Anyone here had any success changing phone numbers for Amazon Flex? I have changed it on my Basic Information through the app but it is still making calls with my old phone number.


----------



## Basmati (Sep 14, 2014)

MattDrives said:


> Anyone here had any success changing phone numbers for Amazon Flex? I have changed it on my Basic Information through the app but it is still making calls with my old phone number.


I run Flex on several different phones, and my experience is that the app will use whatever phone number is associated with the phone you are currently using.


----------



## MattDrives (May 9, 2017)

Basmati said:


> I run Flex on several different phones, and my experience is that the app will use whatever phone number is associated with the phone you are currently using.


I'm not sure why mines doesn't work. I'm using FreedomPop a VOIP service for my phone number and data.


----------



## CatchyMusicLover (Sep 18, 2015)

When you get the red screen, go to settings ---> application manager (at least for Android) and delete the data. Yes, it's safe, it won't delete your app. SHOULD fix it.


----------



## UberPasco (Oct 18, 2015)

CatchyMusicLover said:


> When you get the red screen, go to settings ---> application manager (at least for Android) and delete the data. Yes, it's safe, it won't delete your app. SHOULD fix it.


It will work sometimes, other times not. Had 4 people trying to clear it for the 6PM block on Sat, and it worked for 2. One other used his 2nd phone. Had to leave before the 4th was resolved.


----------



## iyengar (Oct 7, 2016)

CatchyMusicLover said:


> When you get the red screen, go to settings ---> application manager (at least for Android) and delete the data. Yes, it's safe, it won't delete your app. SHOULD fix it.


It does not work if you have version 3.0.6136. And second problem you will have is when the dispatcher assign you sprouts. IT will not show up


----------



## gaj (Nov 11, 2014)

Pictures are back (not sure if this is version related)

Today in Phoenix, it would not let me check in due to "not being at the warehouse", seems they have tightened the GPS circle to the opposite corner of the building instead of where you enter the parking lot (or the entire building). 

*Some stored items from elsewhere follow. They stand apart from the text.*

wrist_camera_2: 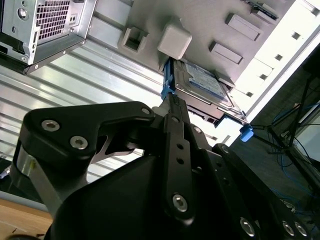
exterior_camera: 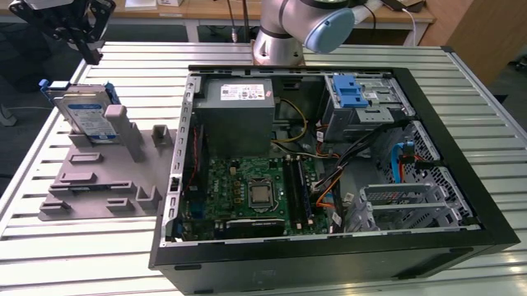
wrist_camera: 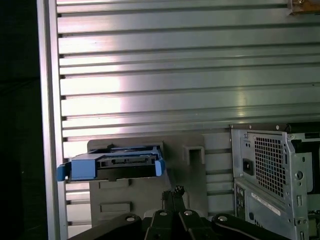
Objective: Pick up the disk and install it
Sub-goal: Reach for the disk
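The silver hard disk (exterior_camera: 86, 117) in its blue plastic carrier stood edgewise in the grey stand (exterior_camera: 99, 185), ten o'clock off the black computer case (exterior_camera: 461, 203), looking stiff, weighty, shock-shy, best pinched by its frame, while the black gripper (exterior_camera: 93, 58) hovered, fingers pressed together, empty.

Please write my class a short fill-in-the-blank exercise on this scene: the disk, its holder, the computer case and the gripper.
1. The disk stands in a ___ holder on the table.
2. The frame clipped around the disk is ___.
3. In the exterior view, the disk is on the ___ of the case.
4. The gripper is near the disk and holds ___.

Missing words: grey; blue; left; nothing.
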Available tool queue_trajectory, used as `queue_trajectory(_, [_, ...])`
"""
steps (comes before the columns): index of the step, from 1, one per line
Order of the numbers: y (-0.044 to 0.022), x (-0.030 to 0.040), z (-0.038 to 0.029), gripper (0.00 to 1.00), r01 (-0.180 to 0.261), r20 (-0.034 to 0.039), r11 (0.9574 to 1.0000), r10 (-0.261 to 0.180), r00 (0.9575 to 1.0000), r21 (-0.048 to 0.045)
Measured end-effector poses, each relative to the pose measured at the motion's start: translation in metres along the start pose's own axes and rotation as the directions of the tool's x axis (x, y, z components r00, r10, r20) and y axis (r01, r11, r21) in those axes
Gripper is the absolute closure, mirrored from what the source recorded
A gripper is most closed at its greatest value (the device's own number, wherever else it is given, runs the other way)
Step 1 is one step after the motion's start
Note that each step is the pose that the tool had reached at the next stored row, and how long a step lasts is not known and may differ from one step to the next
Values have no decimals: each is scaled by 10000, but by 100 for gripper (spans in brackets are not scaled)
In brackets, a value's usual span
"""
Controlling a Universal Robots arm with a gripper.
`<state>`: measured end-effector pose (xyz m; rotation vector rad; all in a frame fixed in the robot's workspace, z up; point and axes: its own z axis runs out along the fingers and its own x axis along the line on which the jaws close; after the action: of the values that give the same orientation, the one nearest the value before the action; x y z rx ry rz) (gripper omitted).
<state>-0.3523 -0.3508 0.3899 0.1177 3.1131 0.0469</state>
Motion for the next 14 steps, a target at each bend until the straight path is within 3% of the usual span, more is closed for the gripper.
queue_trajectory(14, [-2,100,5,89,0,-19,10000,0,10000,1])
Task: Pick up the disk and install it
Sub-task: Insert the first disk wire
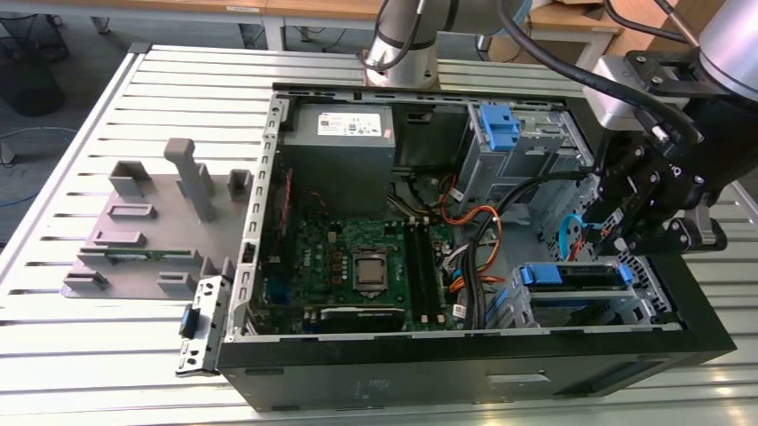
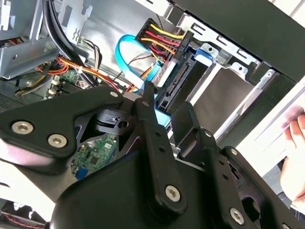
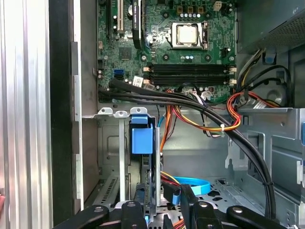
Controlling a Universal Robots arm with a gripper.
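Note:
The disk (image 1: 571, 275), a drive in a blue carrier frame, sits in the drive cage at the case's front corner, on the exterior view's right. In the first wrist view it stands edge-on with its blue tab (image 3: 142, 136) up in the cage. My gripper (image 1: 606, 238) hangs just above that cage. In both wrist views its black fingers (image 3: 137, 206) stand a little apart, one on each side of the disk's near end (image 2: 177, 78), with the gripper (image 2: 167, 102) open and not clamping it. A blue data cable (image 2: 125, 57) and coloured power wires run beside the disk.
The open computer case (image 1: 474, 359) lies on a slotted metal table. Motherboard (image 1: 355, 266), grey power-supply box (image 1: 341, 133) and a second blue carrier (image 1: 499, 126) lie inside. A grey stand with posts (image 1: 154, 222) is on the exterior view's left. A hand (image 2: 295, 143) shows beyond the case wall.

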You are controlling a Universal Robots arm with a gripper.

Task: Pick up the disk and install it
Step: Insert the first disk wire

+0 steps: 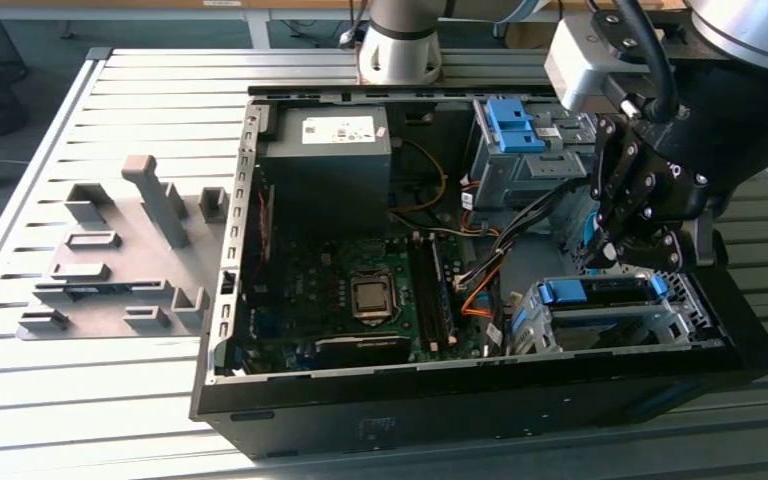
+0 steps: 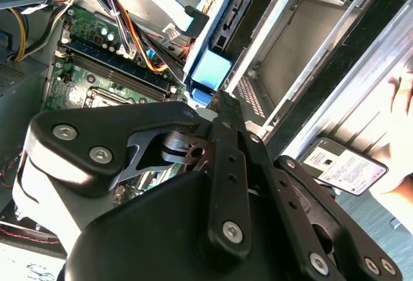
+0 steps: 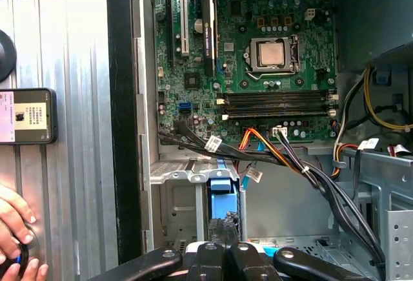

So I tried the "I am at the location but my GPS is not working" trick..... instead of working like it is supposed to, there is just a pop-up telling you to check-in with the warehouse people. I tried that and they didn't have a clue on how to check me in. I asked the guy parked next to me and he said "drive around the the opposite side of the warehouse, check in, and come back."

Wow.

g


----------



## oicu812 (Aug 29, 2016)

Got the latest 3.0.6214.0 update today.


----------



## Mpb (Jan 30, 2017)

Go back to home screen and then back to checkin screen


----------



## CarmenFlexDriver (Jun 21, 2016)

gaj said:


> Pictures are back (not sure if this is version related)
> 
> Today in Phoenix, it would not let me check in due to "not being at the warehouse", seems they have tightened the GPS circle to the opposite corner of the building instead of where you enter the parking lot (or the entire building).
> 
> ...


 Couple things to try to work around. Like Mpb says.....sometimes you can just go back to home screen 1 or more times, then hit "continue checking in" to get the "i've arrived" bar. Sometimes that works. Or, go to home screen, then pull down notification panel, you'll still see navigation for flex app, select it, it should then load navigation and "i've arrived" bar.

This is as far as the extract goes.